Strip the pictures and reproduce the rest of the listing exactly.

── DATA SEGMENT

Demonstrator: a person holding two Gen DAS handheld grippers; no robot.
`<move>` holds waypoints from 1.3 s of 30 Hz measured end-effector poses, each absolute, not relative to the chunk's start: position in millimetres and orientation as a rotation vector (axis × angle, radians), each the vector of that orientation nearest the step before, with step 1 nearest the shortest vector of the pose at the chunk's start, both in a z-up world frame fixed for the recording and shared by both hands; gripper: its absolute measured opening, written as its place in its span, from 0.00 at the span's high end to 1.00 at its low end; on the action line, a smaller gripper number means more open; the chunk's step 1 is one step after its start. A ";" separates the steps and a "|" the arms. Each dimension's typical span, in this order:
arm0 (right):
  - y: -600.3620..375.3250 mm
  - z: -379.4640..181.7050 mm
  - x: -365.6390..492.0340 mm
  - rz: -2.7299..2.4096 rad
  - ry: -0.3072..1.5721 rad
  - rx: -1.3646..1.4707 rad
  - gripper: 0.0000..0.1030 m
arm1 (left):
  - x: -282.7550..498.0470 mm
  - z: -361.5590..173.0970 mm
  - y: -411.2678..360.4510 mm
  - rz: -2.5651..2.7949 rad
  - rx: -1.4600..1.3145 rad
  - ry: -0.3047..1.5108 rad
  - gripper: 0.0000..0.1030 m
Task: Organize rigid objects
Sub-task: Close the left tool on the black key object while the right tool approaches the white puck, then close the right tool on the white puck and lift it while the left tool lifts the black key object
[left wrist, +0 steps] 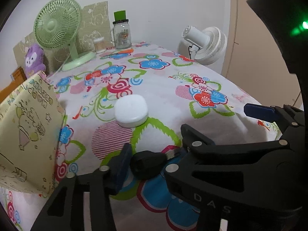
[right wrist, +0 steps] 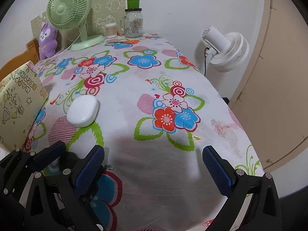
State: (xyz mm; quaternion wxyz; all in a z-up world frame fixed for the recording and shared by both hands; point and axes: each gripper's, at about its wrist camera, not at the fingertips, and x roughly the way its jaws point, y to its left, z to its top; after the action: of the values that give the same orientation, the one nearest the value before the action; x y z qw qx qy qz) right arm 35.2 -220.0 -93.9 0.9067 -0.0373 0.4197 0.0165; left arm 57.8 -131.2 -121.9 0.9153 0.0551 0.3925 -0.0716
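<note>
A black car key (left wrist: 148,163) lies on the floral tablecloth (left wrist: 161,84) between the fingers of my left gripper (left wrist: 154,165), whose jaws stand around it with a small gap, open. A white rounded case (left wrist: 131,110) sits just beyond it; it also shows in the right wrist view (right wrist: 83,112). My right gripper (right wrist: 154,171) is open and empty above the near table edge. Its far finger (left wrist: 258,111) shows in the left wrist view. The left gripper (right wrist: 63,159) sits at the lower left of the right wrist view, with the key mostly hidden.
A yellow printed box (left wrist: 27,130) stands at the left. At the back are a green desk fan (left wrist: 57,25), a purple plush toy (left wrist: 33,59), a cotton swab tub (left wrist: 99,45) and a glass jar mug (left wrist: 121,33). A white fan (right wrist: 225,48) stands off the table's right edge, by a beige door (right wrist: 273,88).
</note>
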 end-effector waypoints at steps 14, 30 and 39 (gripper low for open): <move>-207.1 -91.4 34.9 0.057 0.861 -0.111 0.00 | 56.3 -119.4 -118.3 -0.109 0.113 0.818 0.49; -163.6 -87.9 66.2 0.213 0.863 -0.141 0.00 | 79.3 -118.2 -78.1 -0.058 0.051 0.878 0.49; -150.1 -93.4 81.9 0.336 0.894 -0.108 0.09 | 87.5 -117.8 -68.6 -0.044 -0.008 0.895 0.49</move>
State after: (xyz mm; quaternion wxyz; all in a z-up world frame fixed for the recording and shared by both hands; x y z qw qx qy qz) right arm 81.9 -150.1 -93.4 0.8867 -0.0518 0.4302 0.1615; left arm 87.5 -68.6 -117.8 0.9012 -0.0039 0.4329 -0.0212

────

▶ [RESULT OF THE EXERCISE]:
Demonstrator: a person holding two Gen DAS handheld grippers; no robot.
`<move>` holds waypoints from 1.3 s of 30 Hz measured end-effector poses, each absolute, not relative to the chunk's start: position in millimetres and orientation as a rotation vector (axis × angle, radians), each the vector of that orientation nearest the step before, with step 1 nearest the shortest vector of the pose at the chunk's start, both in a z-up world frame fixed for the recording and shared by both hands; gripper: its absolute measured opening, written as its place in its span, from 0.00 at the span's high end to 1.00 at its low end; on the action line, a smaller gripper number means more open; the chunk's step 1 is one step after its start. A ";" separates the steps and a "|" the arms. Each dimension's typical span, in this order:
arm0 (right):
  - y: -600.3620..375.3250 mm
  - z: -379.4640..181.7050 mm
  - x: -365.6390..492.0340 mm
  - rz: -2.7299..2.4096 rad
  - ry: -0.3072..1.5721 rad
  - rx: -1.3646..1.4707 rad
  - gripper: 0.0000..0.1030 m
arm1 (left):
  - x: -282.7550..498.0470 mm
  - z: -361.5590..173.0970 mm
  - y: -411.2678..360.4510 mm
  - rz: -2.5651..2.7949 rad
  - rx: -1.4600..1.3145 rad
  - ry: -0.3047..1.5108 rad
  - gripper: 0.0000..0.1030 m
Task: Organize rigid objects
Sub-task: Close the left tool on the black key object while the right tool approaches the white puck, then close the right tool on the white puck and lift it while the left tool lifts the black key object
[left wrist, +0 steps] 
[right wrist, +0 steps] 
State: (xyz mm; quaternion wxyz; all in a z-up world frame fixed for the recording and shared by both hands; point and axes: each gripper's, at about its wrist camera, not at the fingertips, and x roughly the way its jaws point, y to its left, z to its top; after the action: of the values that give the same orientation, the one nearest the value before the action; x y z qw qx qy qz) right arm 35.2 -220.0 -93.9 0.9067 -0.0373 0.4197 0.0165; left arm 57.8 -131.2 -121.9 0.9153 0.0551 0.3925 -0.0716
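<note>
A black car key (left wrist: 148,163) lies on the floral tablecloth (left wrist: 161,84) between the fingers of my left gripper (left wrist: 154,165), whose jaws stand around it with a small gap, open. A white rounded case (left wrist: 131,110) sits just beyond it; it also shows in the right wrist view (right wrist: 83,112). My right gripper (right wrist: 154,171) is open and empty above the near table edge. Its far finger (left wrist: 258,111) shows in the left wrist view. The left gripper (right wrist: 63,159) sits at the lower left of the right wrist view, with the key mostly hidden.
A yellow printed box (left wrist: 27,130) stands at the left. At the back are a green desk fan (left wrist: 57,25), a purple plush toy (left wrist: 33,59), a cotton swab tub (left wrist: 99,45) and a glass jar mug (left wrist: 121,33). A white fan (right wrist: 225,48) stands off the table's right edge, by a beige door (right wrist: 273,88).
</note>
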 end-effector waypoints at steps 14, 30 and 39 (gripper low for open): <move>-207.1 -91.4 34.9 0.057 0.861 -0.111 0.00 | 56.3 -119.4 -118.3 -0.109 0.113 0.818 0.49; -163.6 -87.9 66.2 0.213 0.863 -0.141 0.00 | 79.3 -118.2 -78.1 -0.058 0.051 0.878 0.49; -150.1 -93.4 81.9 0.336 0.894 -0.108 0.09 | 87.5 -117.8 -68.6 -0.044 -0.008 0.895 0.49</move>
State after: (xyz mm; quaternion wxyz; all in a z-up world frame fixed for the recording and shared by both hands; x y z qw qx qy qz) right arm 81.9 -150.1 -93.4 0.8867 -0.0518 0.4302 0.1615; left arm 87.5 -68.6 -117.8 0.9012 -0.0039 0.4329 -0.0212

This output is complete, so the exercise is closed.